======== Task data ========

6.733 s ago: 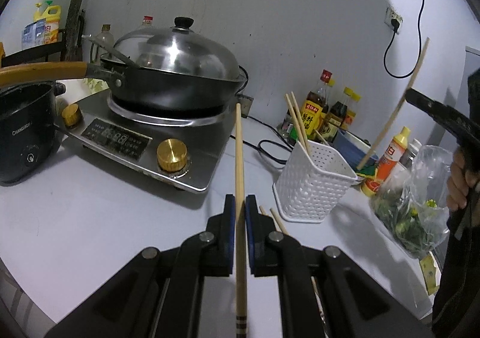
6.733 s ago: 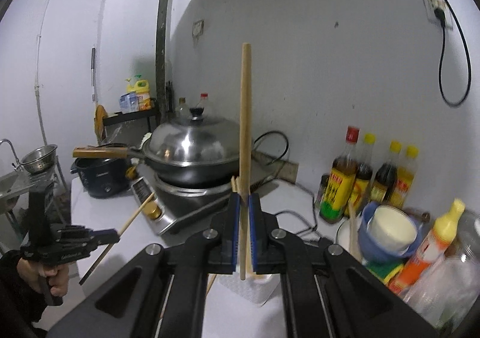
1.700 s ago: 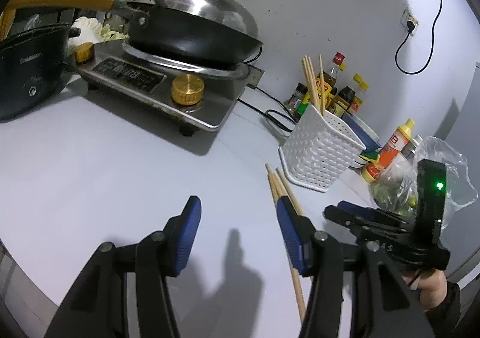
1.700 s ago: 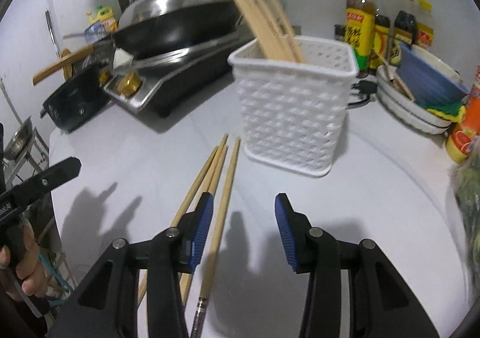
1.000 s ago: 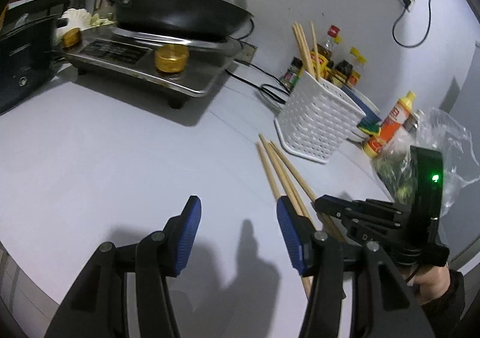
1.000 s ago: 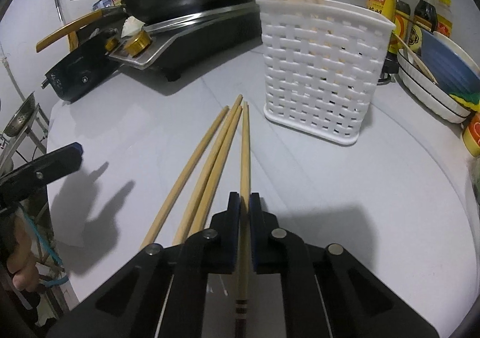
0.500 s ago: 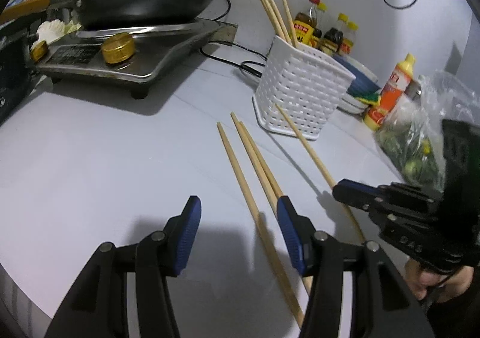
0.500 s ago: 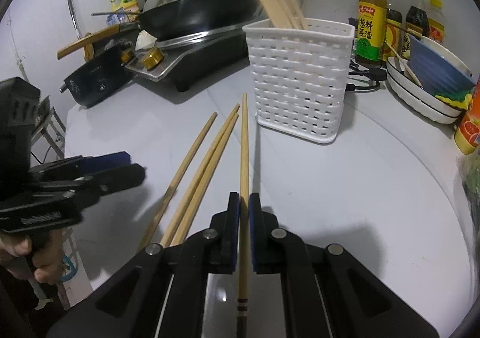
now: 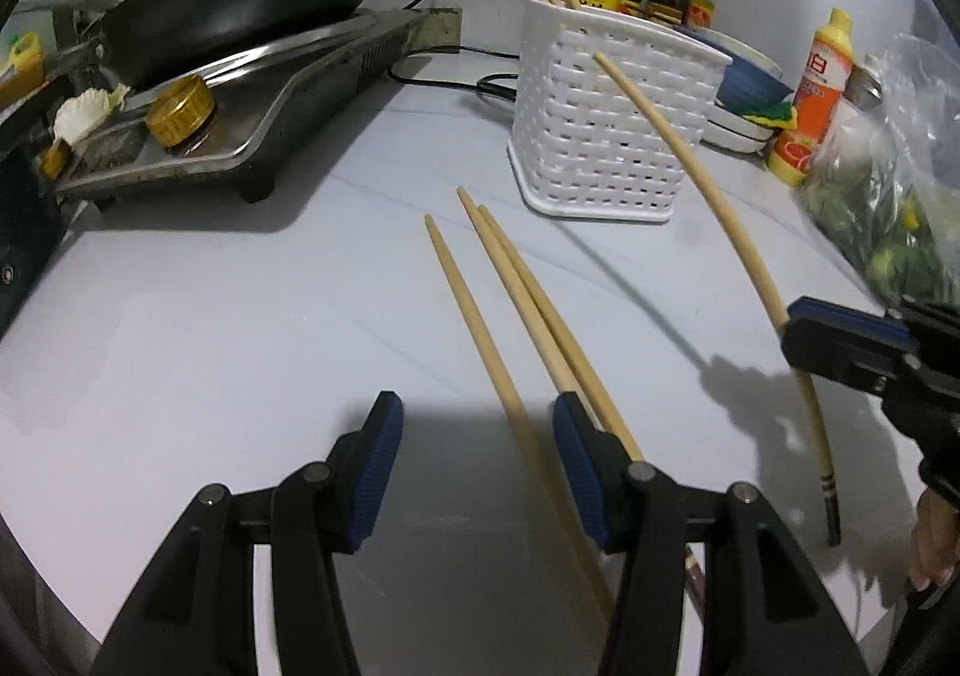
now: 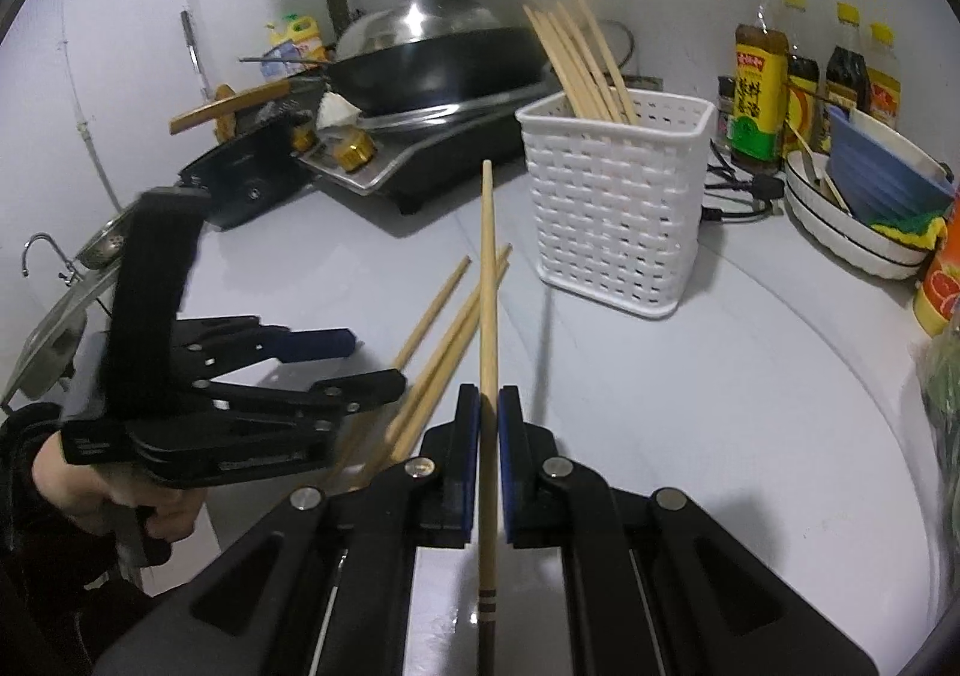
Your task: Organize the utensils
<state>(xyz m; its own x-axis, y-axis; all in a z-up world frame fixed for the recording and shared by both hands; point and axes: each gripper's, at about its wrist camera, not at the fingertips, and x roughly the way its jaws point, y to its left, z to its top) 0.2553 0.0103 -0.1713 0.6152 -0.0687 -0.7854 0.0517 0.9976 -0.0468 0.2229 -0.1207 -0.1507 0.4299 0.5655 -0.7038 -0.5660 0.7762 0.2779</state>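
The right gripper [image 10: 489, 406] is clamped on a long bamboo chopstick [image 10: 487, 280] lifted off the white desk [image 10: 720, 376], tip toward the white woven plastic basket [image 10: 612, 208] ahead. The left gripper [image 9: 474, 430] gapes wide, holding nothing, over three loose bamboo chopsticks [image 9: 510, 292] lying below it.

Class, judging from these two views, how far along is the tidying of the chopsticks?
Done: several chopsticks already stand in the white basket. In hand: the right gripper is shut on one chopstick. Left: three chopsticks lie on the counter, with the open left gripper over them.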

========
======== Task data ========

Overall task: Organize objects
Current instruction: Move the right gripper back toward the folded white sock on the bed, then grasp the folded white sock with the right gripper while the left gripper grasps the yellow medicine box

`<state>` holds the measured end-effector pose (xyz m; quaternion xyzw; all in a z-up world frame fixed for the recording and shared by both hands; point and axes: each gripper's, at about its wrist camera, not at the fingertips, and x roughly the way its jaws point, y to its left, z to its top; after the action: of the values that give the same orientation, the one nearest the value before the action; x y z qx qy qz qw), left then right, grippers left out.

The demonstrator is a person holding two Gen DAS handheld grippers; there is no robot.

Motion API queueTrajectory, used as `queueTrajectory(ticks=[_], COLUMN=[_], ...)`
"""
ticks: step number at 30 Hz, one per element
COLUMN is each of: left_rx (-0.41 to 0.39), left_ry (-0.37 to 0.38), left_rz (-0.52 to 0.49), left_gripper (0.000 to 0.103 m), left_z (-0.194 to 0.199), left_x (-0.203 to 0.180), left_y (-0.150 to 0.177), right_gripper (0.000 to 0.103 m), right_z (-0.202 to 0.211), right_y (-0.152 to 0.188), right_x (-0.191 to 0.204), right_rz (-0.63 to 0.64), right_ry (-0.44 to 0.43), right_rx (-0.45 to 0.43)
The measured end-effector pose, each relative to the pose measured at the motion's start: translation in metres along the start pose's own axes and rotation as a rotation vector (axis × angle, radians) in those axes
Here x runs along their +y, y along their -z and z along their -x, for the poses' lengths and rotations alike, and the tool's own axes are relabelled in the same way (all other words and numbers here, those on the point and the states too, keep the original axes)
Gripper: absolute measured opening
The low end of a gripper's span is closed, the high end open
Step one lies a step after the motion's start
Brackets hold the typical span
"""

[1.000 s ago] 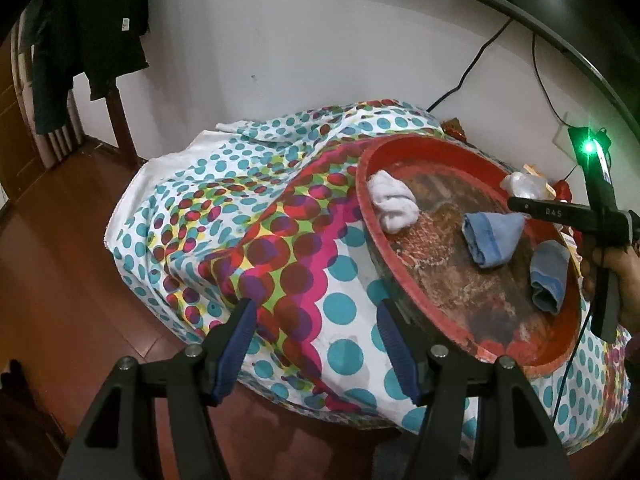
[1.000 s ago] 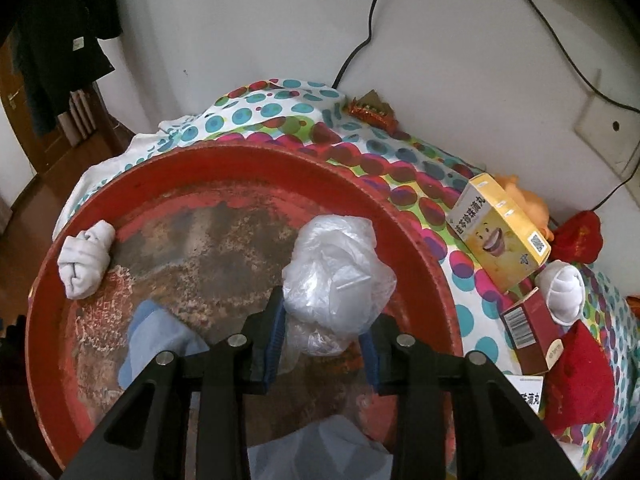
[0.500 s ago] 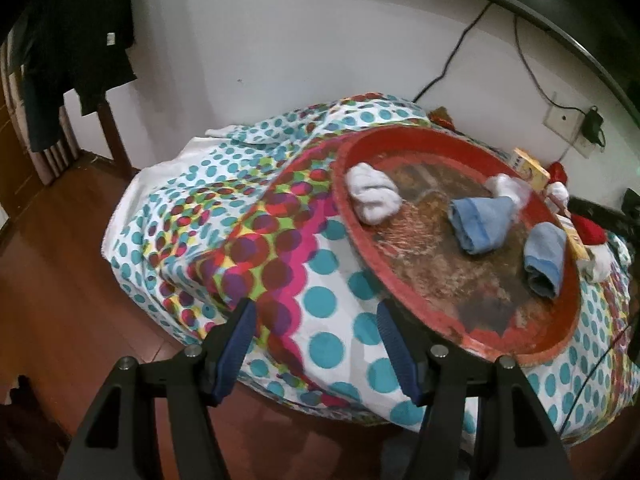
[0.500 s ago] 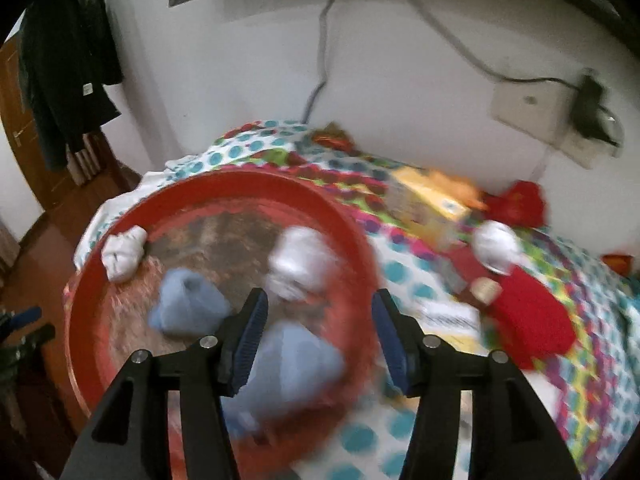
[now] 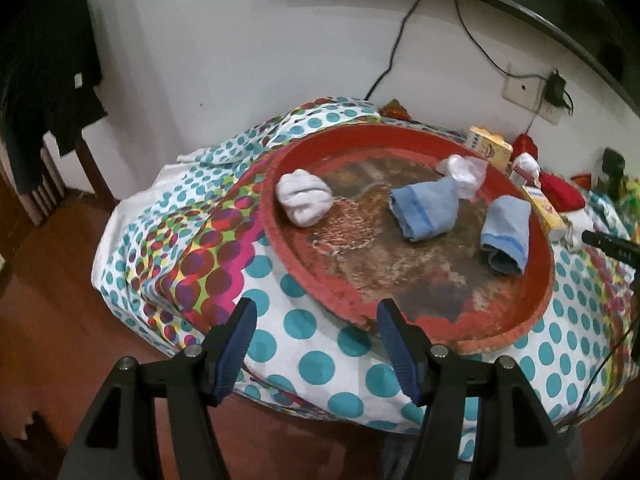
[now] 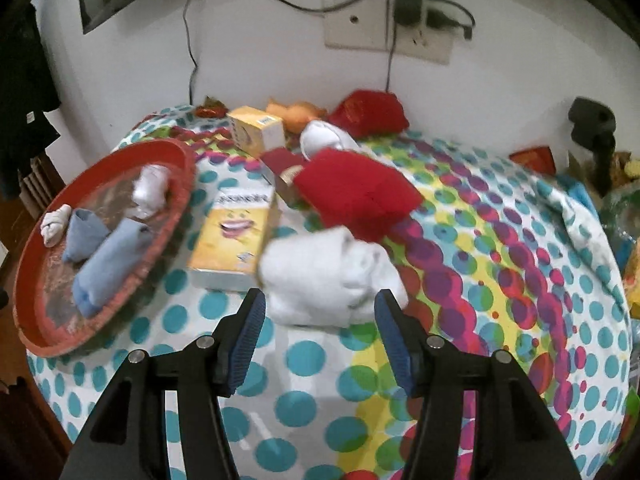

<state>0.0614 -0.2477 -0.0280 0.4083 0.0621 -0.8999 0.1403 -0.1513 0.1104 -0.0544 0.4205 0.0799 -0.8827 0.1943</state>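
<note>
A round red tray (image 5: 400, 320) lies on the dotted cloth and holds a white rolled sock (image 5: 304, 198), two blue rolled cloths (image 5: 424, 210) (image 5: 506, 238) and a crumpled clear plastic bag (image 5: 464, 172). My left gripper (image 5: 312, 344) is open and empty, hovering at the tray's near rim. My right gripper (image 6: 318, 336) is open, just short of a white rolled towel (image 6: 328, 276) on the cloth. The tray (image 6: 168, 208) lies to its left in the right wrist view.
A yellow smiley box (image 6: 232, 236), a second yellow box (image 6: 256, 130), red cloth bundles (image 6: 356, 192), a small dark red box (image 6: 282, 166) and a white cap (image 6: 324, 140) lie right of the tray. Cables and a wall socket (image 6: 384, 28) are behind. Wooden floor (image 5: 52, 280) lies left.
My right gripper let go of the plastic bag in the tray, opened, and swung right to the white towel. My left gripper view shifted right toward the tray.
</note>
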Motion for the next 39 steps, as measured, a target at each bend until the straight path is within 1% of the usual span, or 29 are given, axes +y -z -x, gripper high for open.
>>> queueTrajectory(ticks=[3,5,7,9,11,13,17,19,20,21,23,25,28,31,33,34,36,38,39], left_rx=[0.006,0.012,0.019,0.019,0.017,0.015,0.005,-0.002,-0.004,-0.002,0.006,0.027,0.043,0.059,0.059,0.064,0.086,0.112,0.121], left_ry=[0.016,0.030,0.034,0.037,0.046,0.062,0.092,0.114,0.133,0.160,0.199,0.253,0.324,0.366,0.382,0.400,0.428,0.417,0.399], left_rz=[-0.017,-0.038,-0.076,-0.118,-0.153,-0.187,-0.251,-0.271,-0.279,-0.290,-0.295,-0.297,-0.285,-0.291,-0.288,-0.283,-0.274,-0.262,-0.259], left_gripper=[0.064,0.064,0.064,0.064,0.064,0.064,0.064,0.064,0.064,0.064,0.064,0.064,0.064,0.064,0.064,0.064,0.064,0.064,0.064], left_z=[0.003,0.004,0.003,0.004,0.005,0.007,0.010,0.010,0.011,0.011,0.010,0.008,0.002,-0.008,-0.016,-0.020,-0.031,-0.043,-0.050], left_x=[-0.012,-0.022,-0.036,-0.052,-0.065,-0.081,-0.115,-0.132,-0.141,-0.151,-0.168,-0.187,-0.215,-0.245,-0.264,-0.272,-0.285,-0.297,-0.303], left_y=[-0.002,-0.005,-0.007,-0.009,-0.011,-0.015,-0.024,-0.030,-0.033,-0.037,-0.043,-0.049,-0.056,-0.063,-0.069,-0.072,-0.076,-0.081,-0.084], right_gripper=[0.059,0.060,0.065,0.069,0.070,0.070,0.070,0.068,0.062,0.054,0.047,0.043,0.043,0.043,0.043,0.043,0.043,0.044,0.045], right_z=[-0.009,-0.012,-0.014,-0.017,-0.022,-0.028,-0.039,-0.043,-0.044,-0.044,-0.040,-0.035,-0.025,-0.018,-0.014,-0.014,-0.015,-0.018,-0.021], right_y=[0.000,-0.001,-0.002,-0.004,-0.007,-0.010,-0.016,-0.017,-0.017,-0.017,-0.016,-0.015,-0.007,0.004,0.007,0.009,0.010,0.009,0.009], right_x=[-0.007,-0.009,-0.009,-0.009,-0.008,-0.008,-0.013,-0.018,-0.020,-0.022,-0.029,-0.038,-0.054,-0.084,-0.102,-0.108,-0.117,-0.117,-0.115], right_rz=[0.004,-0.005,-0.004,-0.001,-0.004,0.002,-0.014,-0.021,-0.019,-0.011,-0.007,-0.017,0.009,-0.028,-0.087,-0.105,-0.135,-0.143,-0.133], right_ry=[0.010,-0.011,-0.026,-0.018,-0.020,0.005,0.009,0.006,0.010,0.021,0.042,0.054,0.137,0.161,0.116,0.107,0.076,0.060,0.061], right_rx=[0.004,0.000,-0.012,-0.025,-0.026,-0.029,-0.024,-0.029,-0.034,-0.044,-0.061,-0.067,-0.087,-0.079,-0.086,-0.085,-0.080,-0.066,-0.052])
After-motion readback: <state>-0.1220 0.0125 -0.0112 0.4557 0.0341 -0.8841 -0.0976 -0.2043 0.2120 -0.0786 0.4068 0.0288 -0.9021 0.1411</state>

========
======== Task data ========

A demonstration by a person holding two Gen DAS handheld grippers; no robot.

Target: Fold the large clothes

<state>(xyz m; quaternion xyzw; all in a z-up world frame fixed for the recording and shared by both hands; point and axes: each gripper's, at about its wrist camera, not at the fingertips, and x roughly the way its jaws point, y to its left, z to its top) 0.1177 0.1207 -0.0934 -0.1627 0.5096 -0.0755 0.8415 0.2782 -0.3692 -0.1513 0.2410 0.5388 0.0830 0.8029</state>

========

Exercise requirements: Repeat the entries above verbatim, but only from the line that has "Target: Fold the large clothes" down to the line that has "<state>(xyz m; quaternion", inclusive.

Output:
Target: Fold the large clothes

<state>(xyz m; quaternion xyzw; all in a z-up world frame fixed for the recording and shared by both hands; point and axes: each gripper's, at about its wrist camera, not at the fingertips, and x roughly the way its jaws point, y to its left, z to its top) 0.1177 0.1207 -0.0934 -0.1627 0.5096 -0.0755 0.8415 0.2782 -0.3692 -0.1513 0.2410 0.5388 0.0830 0.8029</state>

As written, the answer is complete.